═════ Material for this exercise
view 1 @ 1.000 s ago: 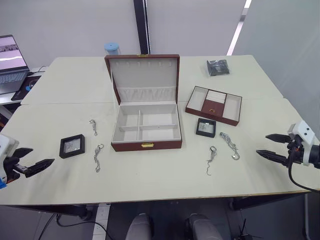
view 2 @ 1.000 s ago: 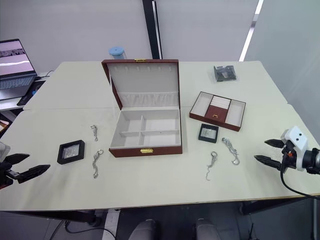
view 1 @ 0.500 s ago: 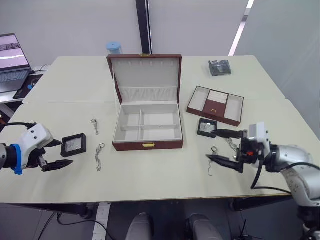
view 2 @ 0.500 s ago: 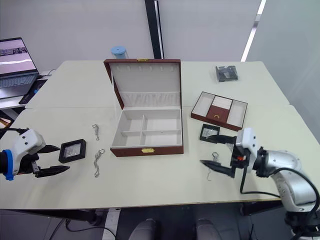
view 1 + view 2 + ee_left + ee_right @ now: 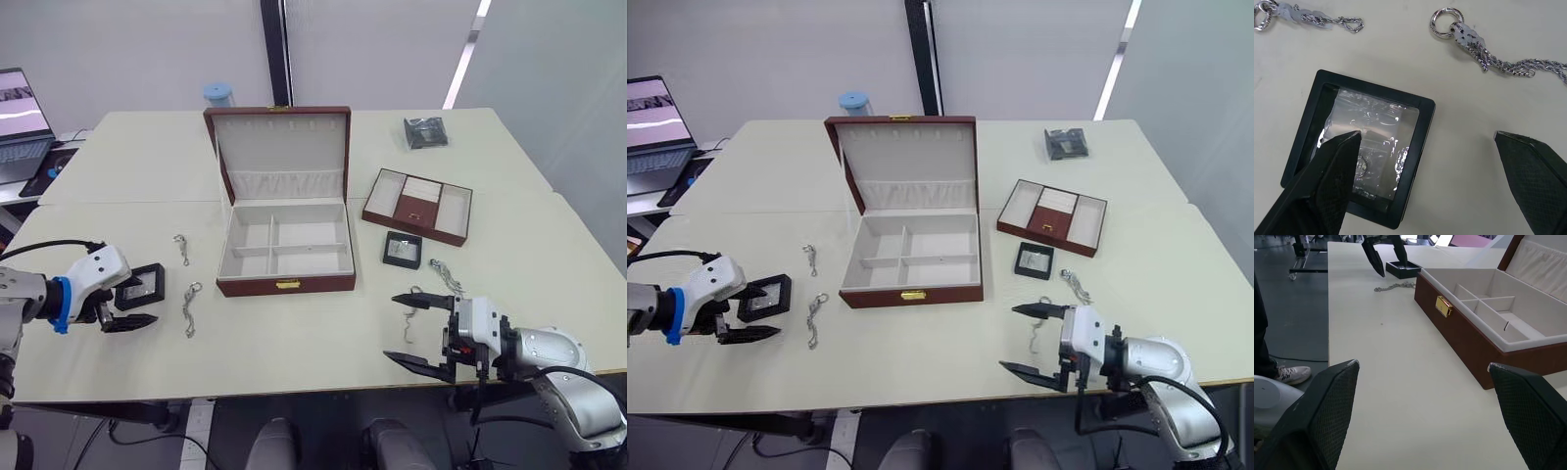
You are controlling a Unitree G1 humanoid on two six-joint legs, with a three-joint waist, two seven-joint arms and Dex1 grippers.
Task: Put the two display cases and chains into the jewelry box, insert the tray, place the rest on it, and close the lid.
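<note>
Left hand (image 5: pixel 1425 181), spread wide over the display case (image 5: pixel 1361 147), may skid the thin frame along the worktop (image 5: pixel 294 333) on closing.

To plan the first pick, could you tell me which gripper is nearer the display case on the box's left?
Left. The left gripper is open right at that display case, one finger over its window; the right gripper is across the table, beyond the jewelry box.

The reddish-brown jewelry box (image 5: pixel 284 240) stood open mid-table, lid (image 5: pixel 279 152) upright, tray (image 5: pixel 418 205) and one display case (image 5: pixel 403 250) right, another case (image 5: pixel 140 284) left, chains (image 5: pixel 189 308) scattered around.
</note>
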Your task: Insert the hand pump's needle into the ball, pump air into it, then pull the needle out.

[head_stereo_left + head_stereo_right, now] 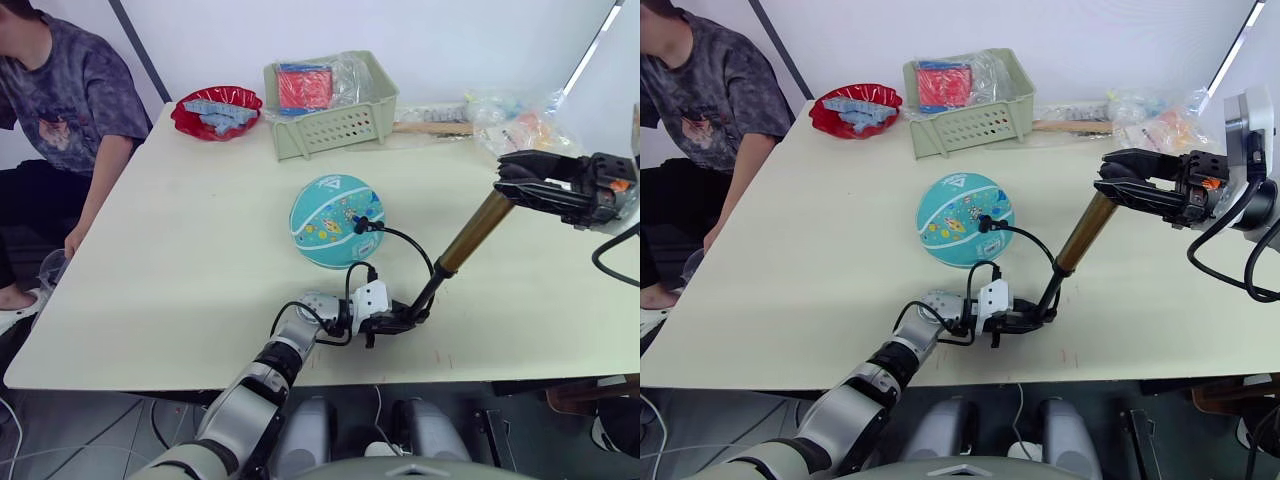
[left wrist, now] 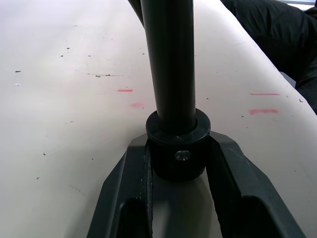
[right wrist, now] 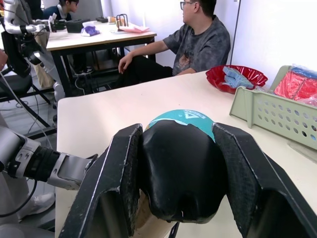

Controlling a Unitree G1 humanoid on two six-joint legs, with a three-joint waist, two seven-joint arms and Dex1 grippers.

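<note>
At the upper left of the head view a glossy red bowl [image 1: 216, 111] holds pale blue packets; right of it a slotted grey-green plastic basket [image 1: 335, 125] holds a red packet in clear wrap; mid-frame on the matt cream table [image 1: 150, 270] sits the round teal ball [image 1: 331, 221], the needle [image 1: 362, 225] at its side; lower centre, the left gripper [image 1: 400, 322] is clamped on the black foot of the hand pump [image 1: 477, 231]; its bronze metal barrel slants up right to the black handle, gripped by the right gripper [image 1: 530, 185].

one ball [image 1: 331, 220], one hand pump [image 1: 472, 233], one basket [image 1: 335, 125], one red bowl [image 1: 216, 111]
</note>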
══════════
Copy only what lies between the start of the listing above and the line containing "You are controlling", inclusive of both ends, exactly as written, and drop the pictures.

view 1 @ 1.000 s ago: 
view 2 @ 1.000 s ago: 
view 1 @ 0.500 s ago: 
view 2 @ 0.500 s ago: 
view 1 + view 2 + ee_left + ee_right @ now: 
You are controlling a Unitree G1 humanoid on two six-joint legs, with a three-joint waist, two seven-joint arms and Dex1 grippers.

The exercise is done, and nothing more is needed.